What needs to be done: An exact reproduction of the data below is expected, free of images.
↓
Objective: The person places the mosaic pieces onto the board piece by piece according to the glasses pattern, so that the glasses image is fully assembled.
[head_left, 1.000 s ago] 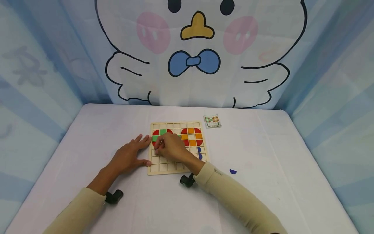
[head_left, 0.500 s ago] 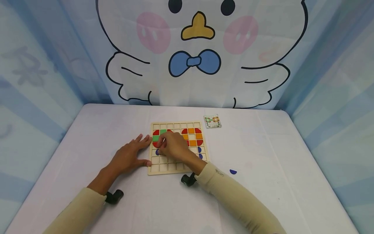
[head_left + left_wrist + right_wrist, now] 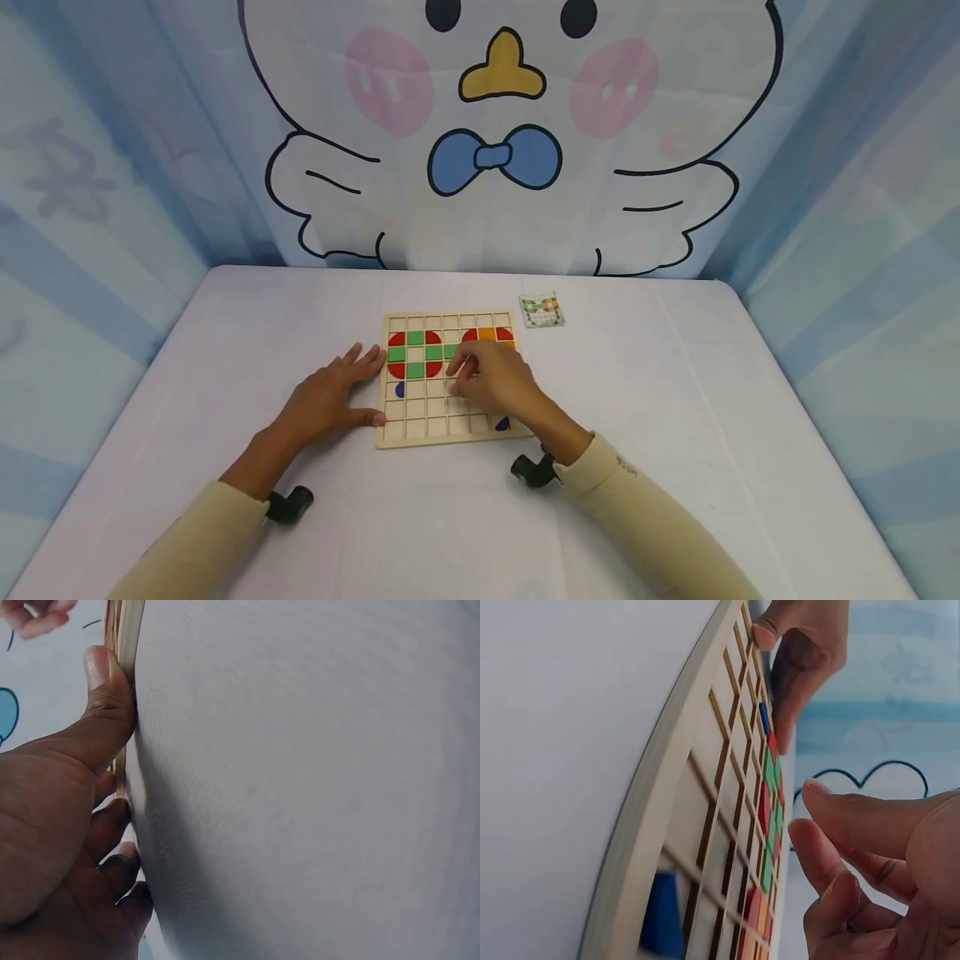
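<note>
A wooden grid board lies on the table, with red, green and orange pieces in its far rows. My left hand rests at the board's left edge, fingers spread and thumb against its side. One blue half-round piece sits in a left-column cell. Over the board's right half hovers my right hand, its fingers loosely bent. In the right wrist view a gap shows between thumb and forefinger, with nothing held. Another blue piece lies near the front right corner. The right hand hides several right-side cells.
A small card with a printed coloured pattern lies beyond the board's far right corner. The white table reaches back to a curtain printed with a cartoon figure. A dark wrist camera sits under the right cuff.
My right hand has moved right, away from the left-column cell, uncovering the blue half-round piece and the green and red pieces. The left hand stays at the board's edge.
</note>
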`<state>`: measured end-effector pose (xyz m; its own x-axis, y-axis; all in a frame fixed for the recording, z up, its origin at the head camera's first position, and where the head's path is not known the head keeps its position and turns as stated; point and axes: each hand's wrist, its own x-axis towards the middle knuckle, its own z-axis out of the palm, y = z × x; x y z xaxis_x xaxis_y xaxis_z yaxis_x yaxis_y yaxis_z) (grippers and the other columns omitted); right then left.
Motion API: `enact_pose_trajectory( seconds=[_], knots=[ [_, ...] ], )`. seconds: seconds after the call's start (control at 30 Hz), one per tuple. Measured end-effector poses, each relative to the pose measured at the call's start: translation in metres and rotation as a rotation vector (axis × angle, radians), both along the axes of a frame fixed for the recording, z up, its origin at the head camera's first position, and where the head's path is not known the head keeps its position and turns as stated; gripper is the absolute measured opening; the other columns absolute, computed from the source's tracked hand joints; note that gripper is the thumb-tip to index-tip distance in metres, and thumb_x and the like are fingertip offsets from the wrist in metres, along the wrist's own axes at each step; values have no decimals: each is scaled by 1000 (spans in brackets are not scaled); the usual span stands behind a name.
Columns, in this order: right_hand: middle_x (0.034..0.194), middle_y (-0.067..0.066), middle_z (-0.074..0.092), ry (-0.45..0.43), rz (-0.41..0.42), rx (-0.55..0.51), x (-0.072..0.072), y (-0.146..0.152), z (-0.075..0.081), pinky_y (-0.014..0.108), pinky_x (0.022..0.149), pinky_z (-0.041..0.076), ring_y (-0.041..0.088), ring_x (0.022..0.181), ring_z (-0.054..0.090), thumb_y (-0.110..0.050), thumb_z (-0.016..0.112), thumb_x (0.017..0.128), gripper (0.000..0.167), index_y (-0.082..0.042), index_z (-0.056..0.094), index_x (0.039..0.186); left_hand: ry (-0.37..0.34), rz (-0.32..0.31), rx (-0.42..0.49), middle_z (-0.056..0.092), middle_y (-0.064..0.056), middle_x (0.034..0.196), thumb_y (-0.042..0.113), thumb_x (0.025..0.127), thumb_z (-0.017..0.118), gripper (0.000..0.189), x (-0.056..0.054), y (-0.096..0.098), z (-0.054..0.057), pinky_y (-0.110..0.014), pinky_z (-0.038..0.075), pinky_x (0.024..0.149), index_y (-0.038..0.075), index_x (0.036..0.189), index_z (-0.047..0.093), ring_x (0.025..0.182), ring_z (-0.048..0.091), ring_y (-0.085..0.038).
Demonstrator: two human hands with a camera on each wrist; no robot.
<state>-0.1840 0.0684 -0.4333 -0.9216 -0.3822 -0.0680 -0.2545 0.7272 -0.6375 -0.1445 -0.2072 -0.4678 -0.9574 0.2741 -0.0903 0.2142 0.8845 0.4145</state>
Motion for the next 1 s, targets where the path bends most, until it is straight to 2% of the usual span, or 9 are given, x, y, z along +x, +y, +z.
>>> enact_pose_trajectory(
  seconds=[0.27, 0.5, 0.57, 0.73, 1.0],
  knots=[
    [79, -5, 69, -15, -57, 31, 12, 40, 6, 30, 59, 44, 17, 73, 60, -17, 91, 85, 18, -19, 78, 97, 5, 3, 3, 33, -12, 172, 46, 82, 89, 105, 1, -1, 1, -72, 34, 122, 14, 166, 35, 161, 27, -47],
    [79, -6, 70, -55, -125, 69, 27, 72, 6, 32, 68, 46, 19, 86, 60, -16, 88, 88, 15, -20, 79, 99, 4, 4, 1, 33, -12, 172, 47, 82, 89, 105, 0, 0, 0, -72, 33, 122, 14, 166, 35, 161, 27, -47],
    [78, -6, 70, -58, -138, 78, 31, 81, 4, 32, 69, 45, 19, 86, 60, -14, 87, 88, 13, -20, 79, 97, 4, 5, 0, 33, -12, 172, 47, 82, 89, 105, 0, 0, 0, -72, 33, 122, 14, 166, 35, 161, 27, -47],
    [77, -6, 68, -63, -145, 93, 41, 100, -2, 32, 69, 43, 17, 80, 58, -11, 86, 87, 13, -20, 79, 92, 9, 1, 1, 34, -12, 172, 46, 81, 90, 105, 0, 0, 0, -72, 34, 122, 13, 165, 36, 160, 28, -48],
    [74, -6, 65, -135, -130, 181, 52, 115, -6, 32, 73, 42, 14, 79, 57, -18, 95, 79, 22, -22, 76, 86, 8, 0, -3, 33, -13, 172, 47, 82, 89, 105, 0, 0, -1, -72, 34, 121, 14, 166, 35, 160, 28, -49]
  ],
)
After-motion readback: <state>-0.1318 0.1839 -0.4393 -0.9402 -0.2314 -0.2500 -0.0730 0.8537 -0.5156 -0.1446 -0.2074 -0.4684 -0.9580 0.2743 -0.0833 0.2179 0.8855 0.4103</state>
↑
Task solution:
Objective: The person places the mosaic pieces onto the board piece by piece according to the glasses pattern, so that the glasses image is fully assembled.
[head_left, 1.000 s ago] 
[head_left, 0.500 s ago] 
[head_left + left_wrist + right_wrist, now] 
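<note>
A wooden grid board lies on the table, with red, green and orange pieces in its far rows. My left hand rests at the board's left edge, fingers spread and thumb against its side. One blue half-round piece sits in a left-column cell. Over the board's right half hovers my right hand, its fingers loosely bent. In the right wrist view a gap shows between thumb and forefinger, with nothing held. Another blue piece lies near the front right corner. The right hand hides several right-side cells.
A small card with a printed coloured pattern lies beyond the board's far right corner. The white table reaches back to a curtain printed with a cartoon figure. A dark wrist camera sits under the right cuff.
My right hand has moved right, away from the left-column cell, uncovering the blue half-round piece and the green and red pieces. The left hand stays at the board's edge.
</note>
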`<state>`: measured end-effector pose (xyz m; its own x-axis, y-axis; all in a frame fixed for the recording, z up, its origin at the head camera's first position, and where the head's path is not known the head keeps its position and turns as stated; point and axes: each hand's wrist, its own x-axis towards the middle knuckle, its own z-axis out of the palm, y = z × x; x y z xaxis_x xaxis_y xaxis_z yaxis_x yaxis_y yaxis_z) (grippers and the other columns omitted); right then left.
Motion API: `enact_pose_trajectory( seconds=[_], knots=[ [_, ...] ], )`. seconds: seconds after the call's start (control at 30 Hz), one per tuple. Measured end-effector poses, each relative to the pose measured at the call's start: translation in metres and rotation as a rotation vector (axis × angle, radians), both along the axes of a frame fixed for the recording, z up, its origin at the head camera's first position, and where the head's path is not known the head keeps its position and turns as stated; gripper is the absolute measured opening; the other columns absolute, computed from the source's tracked hand joints; note that gripper is the thumb-tip to index-tip distance in metres, and thumb_x and the like are fingertip offsets from the wrist in metres, along the wrist's own axes at each step; values have no decimals: each is scaled by 1000 (spans in brackets are not scaled); the usual span stands behind a name.
Columns, in this order: right_hand: middle_x (0.034..0.194), middle_y (-0.067..0.066), middle_z (-0.074..0.092), ry (-0.45..0.43), rz (-0.41..0.42), rx (-0.55..0.51), x (-0.072..0.072), y (-0.146..0.152), z (-0.075..0.081), pinky_y (-0.014..0.108), pinky_x (0.022..0.149), pinky_z (-0.041..0.076), ring_y (-0.041..0.088), ring_x (0.022..0.181), ring_z (-0.054..0.090), thumb_y (-0.110..0.050), thumb_z (-0.016..0.112), thumb_x (0.017..0.128), gripper (0.000..0.167), index_y (-0.082..0.042), index_z (-0.056..0.094), index_x (0.039..0.186); left_hand: ry (-0.37..0.34), rz (-0.32..0.31), rx (-0.42..0.49), middle_z (-0.056..0.092), middle_y (-0.064..0.056), middle_x (0.034..0.196), thumb_y (-0.042..0.113), thumb_x (0.025..0.127), thumb_z (-0.017..0.118), gripper (0.000..0.189), x (-0.056..0.054), y (-0.096..0.098), z (-0.054..0.057), pinky_y (-0.110..0.014), pinky_z (-0.038..0.075), pinky_x (0.024..0.149), index_y (-0.038..0.075), index_x (0.036..0.189), index_z (-0.047..0.093), ring_x (0.025..0.182), ring_z (-0.048..0.091), ring_y (-0.085..0.038).
Demonstrator: two human hands with a camera on each wrist; no robot.
<state>-0.1840 0.0684 -0.4333 -0.9216 -0.3822 -0.0680 -0.2545 0.7272 -0.6375 -0.1445 -0.2072 -0.4678 -0.9574 0.2741 -0.0903 0.2142 0.8845 0.4145</state>
Motion for the next 1 s, targets where the path bends most, until it is straight to 2% of the usual span, or 9 are given, x, y, z along +x, +y, +z.
>>> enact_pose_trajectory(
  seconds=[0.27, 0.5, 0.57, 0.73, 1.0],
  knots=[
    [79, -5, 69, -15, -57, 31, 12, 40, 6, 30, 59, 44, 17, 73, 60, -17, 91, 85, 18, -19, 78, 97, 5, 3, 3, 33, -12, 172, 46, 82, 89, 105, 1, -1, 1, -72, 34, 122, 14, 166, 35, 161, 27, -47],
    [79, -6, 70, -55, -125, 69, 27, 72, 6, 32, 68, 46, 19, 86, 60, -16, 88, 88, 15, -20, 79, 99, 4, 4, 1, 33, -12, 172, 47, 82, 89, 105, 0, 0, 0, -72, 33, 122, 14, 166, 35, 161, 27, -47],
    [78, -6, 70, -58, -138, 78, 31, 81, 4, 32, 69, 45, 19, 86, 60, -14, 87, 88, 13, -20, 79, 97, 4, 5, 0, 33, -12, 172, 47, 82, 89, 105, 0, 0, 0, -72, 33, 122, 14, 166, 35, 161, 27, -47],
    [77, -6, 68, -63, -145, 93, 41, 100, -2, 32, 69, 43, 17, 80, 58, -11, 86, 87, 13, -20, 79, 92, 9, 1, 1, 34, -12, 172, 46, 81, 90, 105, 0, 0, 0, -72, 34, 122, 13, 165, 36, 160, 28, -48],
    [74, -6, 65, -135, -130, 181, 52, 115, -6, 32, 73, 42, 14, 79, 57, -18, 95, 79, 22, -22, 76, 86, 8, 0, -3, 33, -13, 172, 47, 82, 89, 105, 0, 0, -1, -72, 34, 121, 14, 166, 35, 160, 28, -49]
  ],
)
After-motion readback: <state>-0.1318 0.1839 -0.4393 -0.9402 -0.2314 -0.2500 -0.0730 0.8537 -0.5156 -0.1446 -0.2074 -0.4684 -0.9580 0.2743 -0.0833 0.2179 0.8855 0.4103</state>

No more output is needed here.